Lee Haven Jones | Want It / 2015

insiders

by Douglas Messerli

 

Roger Williams (screenplay), Lee Haven Jones (director) Want It / 2015 [11 minutes]

 

British director Lee Haven Jones’ Want It begins with a simple desire to have something that doesn’t belong to oneself. An intruder Rob (Jamie Andrew Cutler) breaks into a moderne mansion, wandering its rooms, eating a small cake and drinking from a bottle of wine from the refrigerator before he passes as if awed and almost struck down by desire with the beauty of the living room as he reaches to the ceiling and falls to the floor.   


     Soon after, we observe him in the master bedroom trying on the owner’s T-shirts, which he fits perfectly, and we realize, now fully, just how beautiful this intruder is, trim and well-built. Surely this body has been shaped by a gym subscription as opposed to living on the streets.

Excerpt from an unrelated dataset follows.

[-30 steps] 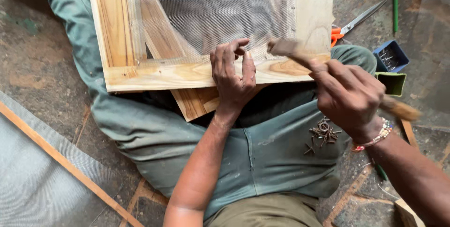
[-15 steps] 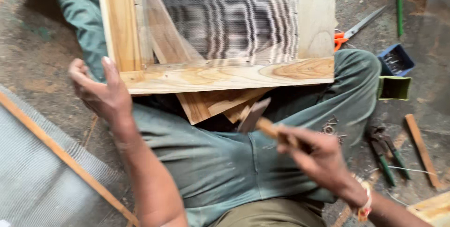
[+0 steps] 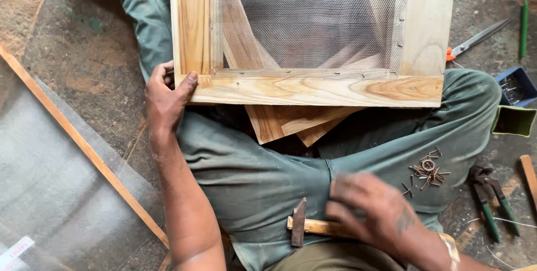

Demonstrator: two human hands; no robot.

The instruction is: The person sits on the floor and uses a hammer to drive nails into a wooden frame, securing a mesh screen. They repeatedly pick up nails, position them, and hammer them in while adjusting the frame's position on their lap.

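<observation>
A wooden frame (image 3: 313,89) with wire mesh (image 3: 313,19) tacked over it rests across my green-trousered legs. My left hand (image 3: 165,100) grips the frame's near left corner, thumb on top. My right hand (image 3: 372,206), blurred, lies low over my lap on the wooden handle of a hammer (image 3: 305,226), whose metal head points left on my thigh. A small pile of nails (image 3: 426,171) sits on my right thigh, just beyond that hand. Loose wooden boards (image 3: 291,123) stick out from under the frame.
Pliers with green handles (image 3: 492,201) lie on the floor at right. Scissors with orange handles (image 3: 475,40), a green pencil (image 3: 523,22) and a small blue box of nails (image 3: 514,86) sit at the far right. A mesh sheet with a wooden strip (image 3: 72,131) lies left.
My left hand left the middle of the frame's near rail, swung out left and came to grip the left corner. My right hand brought the hammer down from the rail onto my lap.
</observation>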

      A moment later, in a reflection we see that the owner, Simon (Alan Turkington) has returned, a kind a bat in hand. Surprised by the appearance of the other, Rob slowly takes off the shirt, and is ordered by Simon to also take off his pants. Standing naked, revealing all his beauty, he appears so very attractive that Simon rushes to him, grabs him around the neck, and simultaneously begins to masturbate his unwanted visitor, now clearly an object of the owner’s desire.


      Rob reacts with outrange, hissing “I’m going to kill you,” but Simon, grabbing him tighter around the neck, reacts, “That’s a strange thing to say with your cock in someone’s hand.” Together the two men, obviously now erect, begin to thrust themselves at each other, kissing as they ejaculate.

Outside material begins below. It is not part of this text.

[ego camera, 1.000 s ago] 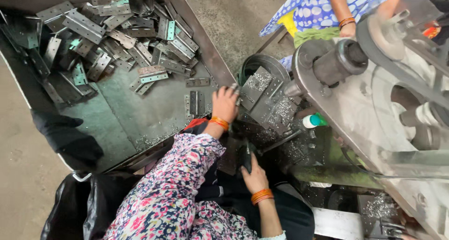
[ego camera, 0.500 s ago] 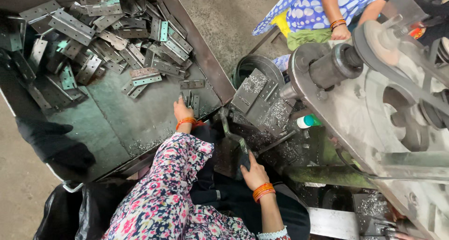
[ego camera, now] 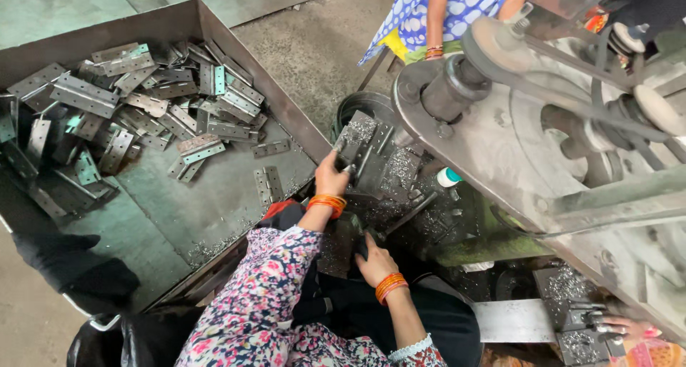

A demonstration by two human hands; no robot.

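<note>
Near the middle of the frame the left hand (ego camera: 331, 175) closes its fingers on a grey metal hinge plate (ego camera: 359, 147) lying on the machine's surface, which is strewn with metal shavings. Just below it the right hand (ego camera: 375, 258) is wrapped around a dark handle (ego camera: 363, 245). At upper left a large metal tray (ego camera: 236, 195) holds a heap of hinges (ego camera: 128, 117), and the big belt-driven machine (ego camera: 543, 138) fills the right side, with another person's hand (ego camera: 629, 329) at lower right.

Left hand (ego camera: 331, 177) grips hinge plate (ego camera: 355, 147); right hand (ego camera: 376, 260) grips lever (ego camera: 366, 244).
</note>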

       This might have been what the promotional blurb suggests it is, a tale about “longing and desire in all its forms,” until the game comes to an end with Rob asking, “What time to do they come?” presumably referring to their mutual guests expected for dinner.

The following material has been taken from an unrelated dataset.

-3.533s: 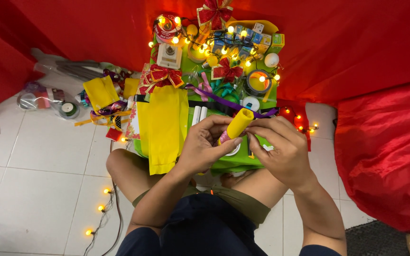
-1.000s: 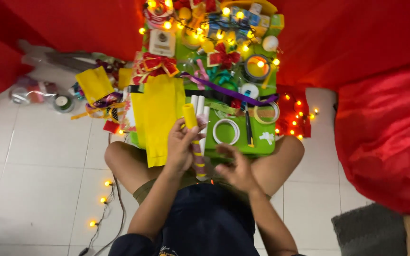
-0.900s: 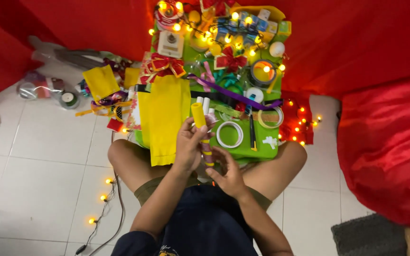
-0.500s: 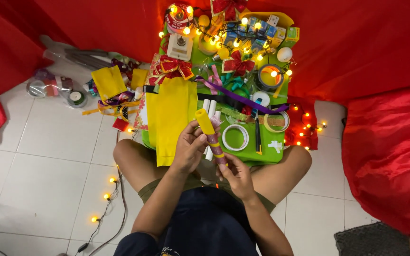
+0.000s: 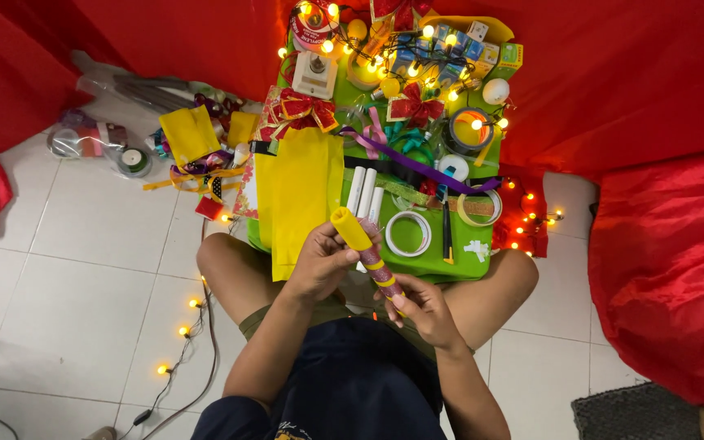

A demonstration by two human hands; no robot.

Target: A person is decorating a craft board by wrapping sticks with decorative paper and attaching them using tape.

        What appeared to be a statement about need and desire has now been transformed into a short film about two rich boys who like playing out the games of the acquisitive behavior to enhance their sex lives. Too bad. We, like the boys who have finished jacking off, find ourselves with limp cocks and empty heads, disinterested in what might have been at least fascinating as a metaphor about the relationship of social classes, those on the inside and those on the out. These gay boys are obviously both insiders who live so similar to well-to-do heterosexual couples that they need to play games simply to arouse themselves.

 

Los Angeles, January 27, 2023

Reprinted from World Cinema Review (January 2023).